State Key Laboratory of Earth Surface Processes and Resource Ecology and Ministry of Education Key Laboratory for Biodiversity Science and Ecological Engineering, College of Life Sciences, Beijing Normal University, Beijing, China.
Mol Ecol Resour. 2023 Feb;23(2):499-510. doi: 10.1111/1755-0998.13720. Epub 2022 Nov 1.
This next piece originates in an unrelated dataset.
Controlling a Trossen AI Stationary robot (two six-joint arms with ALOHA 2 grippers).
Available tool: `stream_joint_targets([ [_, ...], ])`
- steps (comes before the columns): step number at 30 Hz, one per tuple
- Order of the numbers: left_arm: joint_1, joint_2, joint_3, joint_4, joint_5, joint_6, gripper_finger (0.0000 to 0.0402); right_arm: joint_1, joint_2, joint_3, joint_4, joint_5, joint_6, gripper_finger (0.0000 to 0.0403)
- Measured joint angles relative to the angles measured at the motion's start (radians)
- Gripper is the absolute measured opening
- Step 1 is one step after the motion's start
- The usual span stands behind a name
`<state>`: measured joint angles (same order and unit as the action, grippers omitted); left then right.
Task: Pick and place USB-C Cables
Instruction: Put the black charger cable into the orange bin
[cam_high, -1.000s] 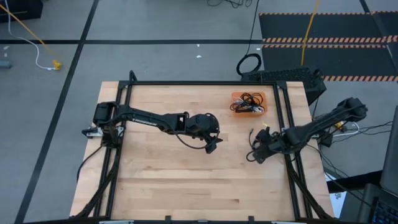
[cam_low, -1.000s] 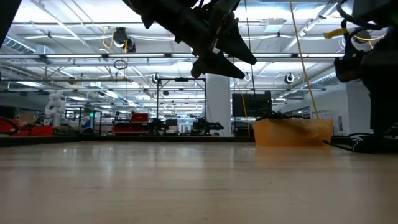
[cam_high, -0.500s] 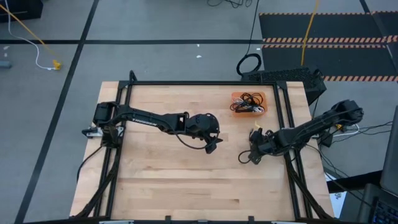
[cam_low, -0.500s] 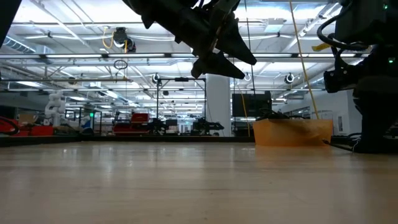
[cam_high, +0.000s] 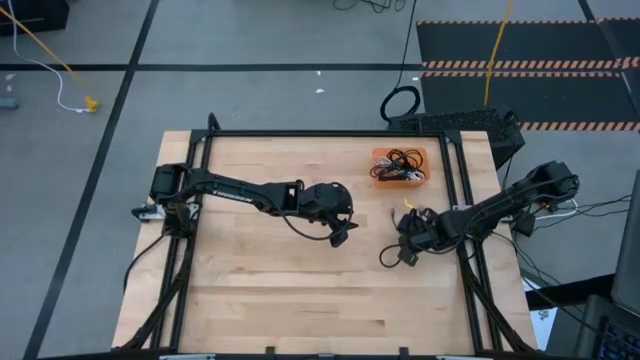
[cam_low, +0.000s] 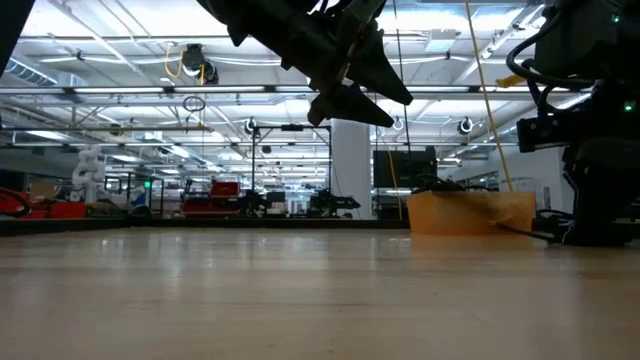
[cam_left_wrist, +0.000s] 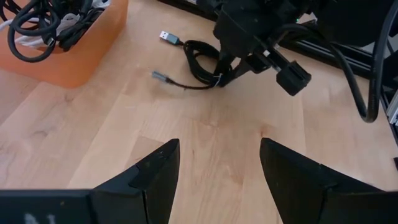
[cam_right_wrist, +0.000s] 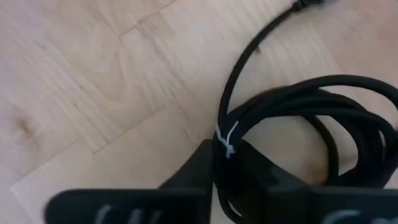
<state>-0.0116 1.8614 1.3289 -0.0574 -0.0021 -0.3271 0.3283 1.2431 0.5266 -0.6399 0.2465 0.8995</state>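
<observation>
A black USB-C cable (cam_left_wrist: 198, 59), a small coil bound with a white tie, lies on the wooden table right of the middle, with its two plug ends trailing on the wood. My right gripper (cam_left_wrist: 225, 73) is down at the coil and shut on it. More USB-C cables fill the orange tray (cam_high: 400, 165) at the far right of the table. My left gripper (cam_high: 342, 235) hangs open above the table's middle, well clear of the wood (cam_low: 350, 95), with nothing between its fingers. My right gripper pinches the coil's bundled strands between its two fingers, right beside the white tie (cam_right_wrist: 226, 140). The fingers (cam_right_wrist: 199, 171) slant down onto it from the table's right side. The coil (cam_right_wrist: 298, 102) rests on the wood, and its plug end (cam_left_wrist: 168, 37) lies loose.
A black metal frame (cam_high: 330, 133) runs around the tabletop. The orange tray (cam_left_wrist: 74, 53) stands just beyond the held coil, toward the far edge. Bare wood stretches across the near half and the left side of the table.
My right gripper has gone toward the table's left edge and down, onto the black coil. My left arm has kept still.
</observation>
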Motion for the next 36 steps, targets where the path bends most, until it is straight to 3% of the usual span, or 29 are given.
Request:
stream_joint_targets([
  [2, 0.0, 0.0, 0.0, 0.0, 0.0, 0.001, 0.0223, 0.0, 0.0, 0.0, 0.0, 0.003, -0.005, 0.0018],
  [9, 0.0, 0.0, 0.0, -0.004, 0.0, 0.004, 0.0223, 0.0, -0.041, -0.005, 0.045, -0.009, -0.048, 0.0015],
  [16, 0.0, 0.0, 0.0, -0.004, -0.013, 0.005, 0.0223, -0.001, -0.122, -0.005, 0.282, 0.035, -0.288, 0.0014],
  [20, 0.0, 0.0, 0.0, -0.004, -0.038, 0.006, 0.0223, -0.001, -0.163, -0.005, 0.472, 0.153, -0.473, 0.0014],
  [28, 0.0, 0.0, 0.0, 0.0, -0.053, 0.007, 0.0223, -0.057, -0.218, -0.004, 0.697, 0.536, -0.831, 0.0014],
  [36, 0.0, 0.0, 0.0, 0.0, -0.053, 0.011, 0.0223, -0.182, -0.241, -0.004, 0.815, 0.684, -1.041, 0.0013],
])
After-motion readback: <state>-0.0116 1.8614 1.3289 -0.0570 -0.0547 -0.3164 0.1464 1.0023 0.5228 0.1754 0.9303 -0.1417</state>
Polyploidy is ubiquitous and its consequences are complex and variable. A change of ploidy level generally influences genetic diversity and results in morphological, physiological and ecological differences between cells or organisms with different ploidy levels. To avoid cumbersome experiments and take advantage of the less biased information provided by the vast amounts of genome sequencing data, computational tools for ploidy estimation are urgently needed. Until now, although a few such tools have been developed, many aspects of this estimation, such as the requirement of a reference genome, the lack of informative results and objective inferences, and the influence of false positives from errors and repeats, need further improvement. We have developed ploidyfrost, a de Bruijn graph-based method, to estimate ploidy levels from whole genome sequencing data sets without a reference genome. ploidyfrost provides a visual representation of allele frequency distribution generated using the ggplot2 package as well as quantitative results using the Gaussian mixture model. In addition, it takes advantage of colouring information encoded in coloured de Bruijn graphs to analyse multiple samples simultaneously and to flexibly filter putative false positives. We evaluated the performance of ploidyfrost by analysing highly heterozygous or repetitive samples of Cyclocarya paliurus and a complex allooctoploid sample of Fragaria × ananassa. Moreover, we demonstrated that the accuracy of analysis results can be improved by constraining a threshold such as Cramér's V coefficient on variant features, which may significantly reduce the side effects of sequencing errors and annoying repeats on the graphical structure constructed.
多倍体是普遍存在的,其后果是复杂和多变的。倍性水平的变化通常会影响遗传多样性,并导致不同倍性水平的细胞或生物体在形态、生理和生态上的差异。为了避免繁琐的实验,并利用大量基因组测序数据提供的信息偏差较小的优势,迫切需要开发用于倍性估计的计算工具。到目前为止,尽管已经开发了一些这样的工具,但在这种估计的许多方面,例如需要参考基因组、缺乏有信息的结果和客观推断、以及错误和重复产生的假阳性的影响,都需要进一步改进。我们开发了 ploidyfrost,这是一种基于 de Bruijn 图的方法,可以在没有参考基因组的情况下从全基因组测序数据集估计倍性水平。ploidyfrost 使用 ggplot2 包生成等位基因频率分布的可视化表示,以及使用高斯混合模型的定量结果。此外,它还利用彩色 de Bruijn 图中编码的颜色信息来同时分析多个样本,并灵活地过滤可疑的假阳性。我们通过分析高度杂合或重复的 Cyclocarya paliurus 样本和 Fragaria × ananassa 的复杂 alloctoploid 样本来评估 ploidyfrost 的性能。此外,我们还证明通过在变异特征上限制 Cramér V 系数等阈值,可以提高分析结果的准确性,这可能会显著减少测序错误和恼人的重复对构建图形结构的副作用。